<<<<

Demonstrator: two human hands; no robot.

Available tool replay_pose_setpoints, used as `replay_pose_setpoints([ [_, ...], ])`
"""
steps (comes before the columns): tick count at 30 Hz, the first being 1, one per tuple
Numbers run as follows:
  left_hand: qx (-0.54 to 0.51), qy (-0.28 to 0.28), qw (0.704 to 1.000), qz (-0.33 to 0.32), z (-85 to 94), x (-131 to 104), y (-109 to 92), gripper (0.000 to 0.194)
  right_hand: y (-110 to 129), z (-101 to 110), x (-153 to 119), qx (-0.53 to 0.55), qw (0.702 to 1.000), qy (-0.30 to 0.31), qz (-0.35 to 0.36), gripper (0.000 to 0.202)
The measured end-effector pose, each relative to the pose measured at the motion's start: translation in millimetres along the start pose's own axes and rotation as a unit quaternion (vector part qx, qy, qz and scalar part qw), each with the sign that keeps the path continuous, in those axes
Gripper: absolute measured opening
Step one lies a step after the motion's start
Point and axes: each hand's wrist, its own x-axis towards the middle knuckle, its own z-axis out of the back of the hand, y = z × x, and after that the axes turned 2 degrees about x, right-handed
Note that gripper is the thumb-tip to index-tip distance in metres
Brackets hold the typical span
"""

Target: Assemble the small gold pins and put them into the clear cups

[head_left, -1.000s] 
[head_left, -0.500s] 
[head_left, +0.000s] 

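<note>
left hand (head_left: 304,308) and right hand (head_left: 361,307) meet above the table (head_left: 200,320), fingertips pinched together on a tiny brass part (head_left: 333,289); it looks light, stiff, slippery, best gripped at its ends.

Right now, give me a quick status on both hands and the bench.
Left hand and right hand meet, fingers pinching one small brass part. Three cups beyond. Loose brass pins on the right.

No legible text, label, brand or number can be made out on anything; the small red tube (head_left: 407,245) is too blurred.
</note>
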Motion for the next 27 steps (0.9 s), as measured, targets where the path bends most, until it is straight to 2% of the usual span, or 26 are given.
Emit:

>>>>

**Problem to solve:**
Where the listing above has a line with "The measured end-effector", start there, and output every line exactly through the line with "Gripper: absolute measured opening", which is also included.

**Task solution:**
The measured end-effector pose, each relative to the pose measured at the motion's start: translation in millimetres along the start pose's own axes and rotation as a unit quaternion (vector part qx, qy, qz and scalar part qw), each with the sign that keeps the path continuous, in those axes
Gripper: absolute measured opening

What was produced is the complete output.